All of the data below is to be copied exactly.
+-------+
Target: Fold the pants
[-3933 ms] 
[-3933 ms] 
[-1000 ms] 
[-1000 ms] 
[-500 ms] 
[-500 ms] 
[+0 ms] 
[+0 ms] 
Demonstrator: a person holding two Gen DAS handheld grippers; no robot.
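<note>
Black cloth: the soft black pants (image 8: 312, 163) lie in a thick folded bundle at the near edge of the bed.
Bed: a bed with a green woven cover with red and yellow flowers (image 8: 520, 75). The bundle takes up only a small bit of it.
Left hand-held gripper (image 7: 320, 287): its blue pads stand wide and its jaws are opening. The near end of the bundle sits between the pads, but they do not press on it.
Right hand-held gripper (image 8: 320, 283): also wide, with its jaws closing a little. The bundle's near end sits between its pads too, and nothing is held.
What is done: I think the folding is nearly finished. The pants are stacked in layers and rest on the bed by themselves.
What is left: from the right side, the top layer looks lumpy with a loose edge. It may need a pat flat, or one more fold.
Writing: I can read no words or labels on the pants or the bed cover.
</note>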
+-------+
> **Written response**:
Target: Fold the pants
[-3933 ms] 
[-3933 ms] 
[-1000 ms] 
[-1000 ms] 
[-500 ms] 
[-500 ms] 
[+0 ms] 
[+0 ms] 
Demonstrator: a person holding two Gen DAS handheld grippers; no robot.
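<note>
Black cloth: the soft black pants (image 8: 312, 163) lie in a thick folded bundle at the near edge of the bed.
Bed: a bed with a green woven cover with red and yellow flowers (image 8: 520, 75). The bundle takes up only a small bit of it.
Left hand-held gripper (image 7: 320, 287): its blue pads stand wide and its jaws are opening. The near end of the bundle sits between the pads, but they do not press on it.
Right hand-held gripper (image 8: 320, 283): also wide, with its jaws closing a little. The bundle's near end sits between its pads too, and nothing is held.
What is done: I think the folding is nearly finished. The pants are stacked in layers and rest on the bed by themselves.
What is left: from the right side, the top layer looks lumpy with a loose edge. It may need a pat flat, or one more fold.
Writing: I can read no words or labels on the pants or the bed cover.
</note>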

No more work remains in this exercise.